Implicit is always dangerous! The following query will give us incorrect results because the two DataFrames/tables share a column name (id), but it means different things in the datasets. You should always use this join with caution.

SELECT * FROM graduateProgram NATURAL JOIN person

Cross (Cartesian) Joins

The last of our joins are cross-joins or cartesian products. Cross-joins in simplest terms are inner joins that do not specify a predicate. Cross joins will join every single row in the left DataFrame to ever single row in the right DataFrame. This will cause an absolute explosion in the number of rows contained in the resulting DataFrame. If you have 1,000 rows in each DataFrame, the crossjoin of these will result in 1,000,000 (1,000 x 1,000) rows.

joinType = "cross"
graduateProgram.join(person, joinExpression, joinType).show()
 
+---+-------+----------+-----------+---+----------------+----------------+------- 
| id| degree|department|     school| id|            name| graduate_program|spar...
+---+-------+----------+-----------+---+----------------+----------------+-------
|  0|Masters| School...|UC Berkeley|  0|   Bill Chambers|               0| ...
|  1|  Ph.D.|      EECS|UC Berkeley|  2|Michael Armbrust|               1| [2... 
|  1|  Ph.D.|      EECS|UC Berkeley|  1|   Matei Zaharia|               1|[500...
+---+-------+----------+-----------+---+----------------+----------------+-------

Warning

You should use cross-joins only if you are absolutely, 100 percent sure that this is the join you need. There is a reason why you need to be explicit when defining a cross-join in Spark. They’re dangerous! Advanced users can set the session-level configuration spark.sql.crossJoin.enable to true in order to allow cross-joins without warnings or without Spark trying to perform another join for you.

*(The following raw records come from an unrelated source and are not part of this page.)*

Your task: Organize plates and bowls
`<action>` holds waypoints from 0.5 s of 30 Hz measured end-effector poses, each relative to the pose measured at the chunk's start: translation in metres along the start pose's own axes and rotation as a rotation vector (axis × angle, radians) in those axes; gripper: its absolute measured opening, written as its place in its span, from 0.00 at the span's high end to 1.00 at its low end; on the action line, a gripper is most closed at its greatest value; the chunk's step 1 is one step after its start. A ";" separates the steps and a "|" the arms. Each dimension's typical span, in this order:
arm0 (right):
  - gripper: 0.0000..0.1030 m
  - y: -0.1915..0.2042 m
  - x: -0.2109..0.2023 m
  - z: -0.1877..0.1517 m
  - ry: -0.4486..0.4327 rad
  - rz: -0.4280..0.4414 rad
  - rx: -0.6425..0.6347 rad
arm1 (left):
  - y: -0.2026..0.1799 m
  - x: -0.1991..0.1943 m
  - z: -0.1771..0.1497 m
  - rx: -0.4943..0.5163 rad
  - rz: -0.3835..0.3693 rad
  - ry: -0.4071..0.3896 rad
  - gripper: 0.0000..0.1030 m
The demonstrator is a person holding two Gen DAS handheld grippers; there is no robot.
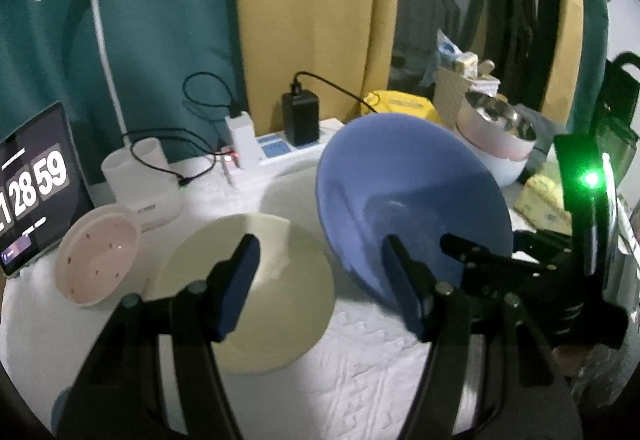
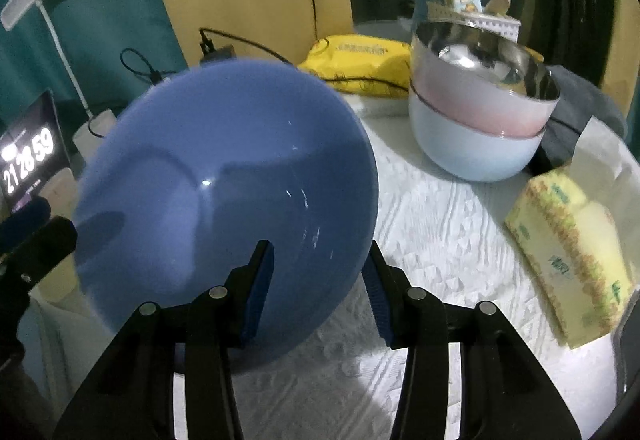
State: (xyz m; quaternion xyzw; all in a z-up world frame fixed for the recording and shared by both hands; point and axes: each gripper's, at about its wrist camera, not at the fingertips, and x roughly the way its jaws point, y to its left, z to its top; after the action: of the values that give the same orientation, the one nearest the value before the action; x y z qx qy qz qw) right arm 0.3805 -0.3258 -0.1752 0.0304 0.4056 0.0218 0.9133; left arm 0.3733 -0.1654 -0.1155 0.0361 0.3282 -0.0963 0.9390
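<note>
Tabletop (image 2: pixel 440 224) under white textured cloth; teal and mustard curtains at 12 o'clock. From 9 o'clock: one pink perforated plastic dish (image 1: pixel 98 258), one cream round plate (image 1: pixel 276 304), one large blue plastic bowl (image 2: pixel 224 175), one stack of three nested bowls (image 2: pixel 476 107) at 2 o'clock. Left gripper (image 1: pixel 320 272) jaws half-wide, empty, above the plate. Right gripper (image 2: pixel 318 272) jaws pinch the tilted blue bowl's rim at 6 o'clock.

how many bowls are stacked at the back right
3: a steel bowl on top, nested in a pink bowl, nested in a pale blue bowl. More may hide inside.
</note>
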 end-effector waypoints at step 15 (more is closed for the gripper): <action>0.88 -0.009 0.001 -0.009 0.001 0.092 0.025 | -0.022 0.021 -0.004 0.074 -0.014 0.061 0.66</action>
State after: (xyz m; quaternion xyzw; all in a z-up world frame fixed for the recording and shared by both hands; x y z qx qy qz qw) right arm 0.3743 -0.3345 -0.1823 0.0606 0.4047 0.0588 0.9106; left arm 0.3825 -0.1900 -0.1321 0.0713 0.3530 -0.1137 0.9259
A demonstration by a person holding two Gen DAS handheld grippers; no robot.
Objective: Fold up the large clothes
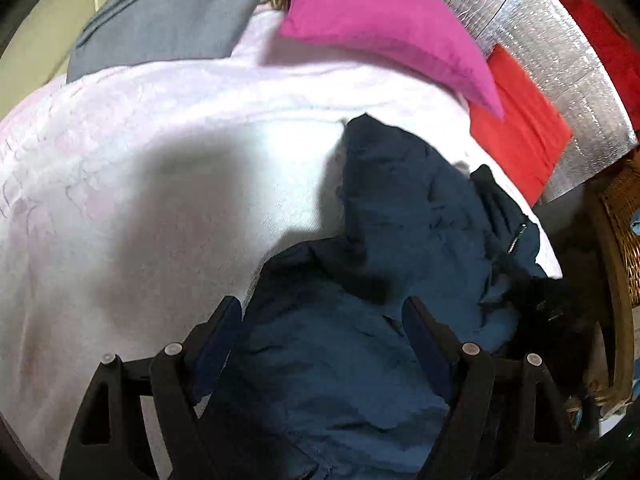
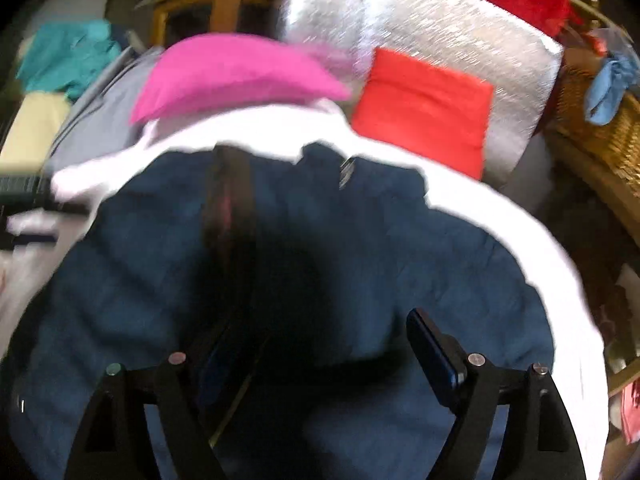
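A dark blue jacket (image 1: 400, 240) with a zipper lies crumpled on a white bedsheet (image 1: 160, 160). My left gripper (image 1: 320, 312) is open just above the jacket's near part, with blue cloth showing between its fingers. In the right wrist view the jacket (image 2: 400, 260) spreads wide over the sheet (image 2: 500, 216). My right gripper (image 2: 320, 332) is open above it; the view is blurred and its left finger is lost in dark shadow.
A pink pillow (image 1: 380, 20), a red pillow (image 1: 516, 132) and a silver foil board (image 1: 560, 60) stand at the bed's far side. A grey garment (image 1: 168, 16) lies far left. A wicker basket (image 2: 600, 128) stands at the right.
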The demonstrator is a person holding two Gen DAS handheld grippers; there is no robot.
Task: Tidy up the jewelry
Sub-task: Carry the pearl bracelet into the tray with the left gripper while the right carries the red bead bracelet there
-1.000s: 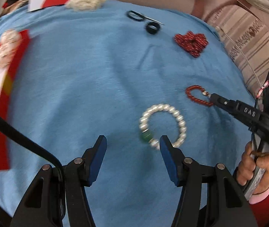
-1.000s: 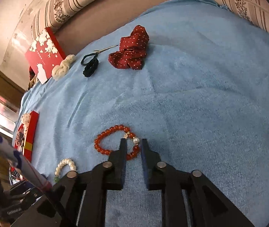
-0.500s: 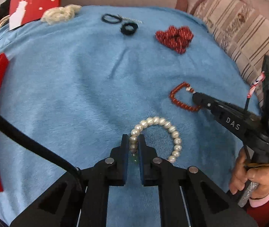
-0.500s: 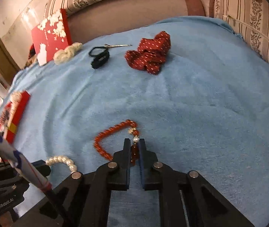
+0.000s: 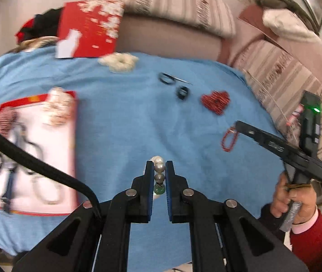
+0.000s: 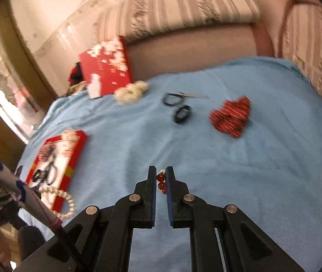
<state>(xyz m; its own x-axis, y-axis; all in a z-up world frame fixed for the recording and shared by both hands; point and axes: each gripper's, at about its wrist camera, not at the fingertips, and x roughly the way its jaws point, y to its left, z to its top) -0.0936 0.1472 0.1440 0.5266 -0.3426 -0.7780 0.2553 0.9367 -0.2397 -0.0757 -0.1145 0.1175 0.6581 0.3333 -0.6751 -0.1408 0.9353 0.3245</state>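
Left gripper (image 5: 159,170) clenched on the pearl bracelet (image 5: 159,167), right gripper (image 6: 161,178) clenched on the red bead bracelet (image 6: 161,181), both lifted above the blue blanket (image 6: 240,181)

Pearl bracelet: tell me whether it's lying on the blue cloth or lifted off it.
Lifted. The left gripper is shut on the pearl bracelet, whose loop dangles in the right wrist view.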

Challenges When Using Joins

Joins on Complex Types

from pyspark.sql.functions import expr 
 
person.withColumnRenamed("id", "personId")\ 
.join(sparkStatus, expr("array_contains(spark_status, id)")).show()
 
+--------+----------------+----------------+---------------+---+--------------+ 
|personId|            name|graduate_program|   spark_status| id|        status|
+--------+----------------+----------------+---------------+---+--------------+ 
|       0|   Bill Chambers|               0|          [100]|100|   Contributor|
|       1|   Matei Zaharia|               1|[500, 250, 100]|500|Vice President|
|       1|   Matei Zaharia|               1|[500, 250, 100]|250|    PMC Member|
|       1|   Matei Zaharia|               1|[500, 250, 100]|100|   Contributor|
|       2|Michael Armbrust|               1|     [250, 100]|250|    PMC Member|
|       2|Michael Armbrust|               1|     [250, 100]|100|   Contributor|
+--------+----------------+----------------+---------------+---+--------------+

SELECT * FROM 
(select id as personId, name, graduate_program, spark_status FROM person)
INNER JOIN sparkStatus ON array_contains(spark_status, id)

Handling Duplicate Column Names

One of the tricky things that come up in joins is dealing with duplicate column names in your results DataFrame. This can occur in two distinct situations:

The join expression that you specify does not remove one key from one of the input DataFrames and the keys have the same column name
Two columns on which you are not performing the join have the same name

Let’s create a problem dataset that we can use to illustrate these problems:

gradProgramDupe = graduateProgram.withColumnRenamed("id", "graduate_program")
 
joinExpr = gradProgramDupe.col("graduate_program") === person.col( "graduate_program")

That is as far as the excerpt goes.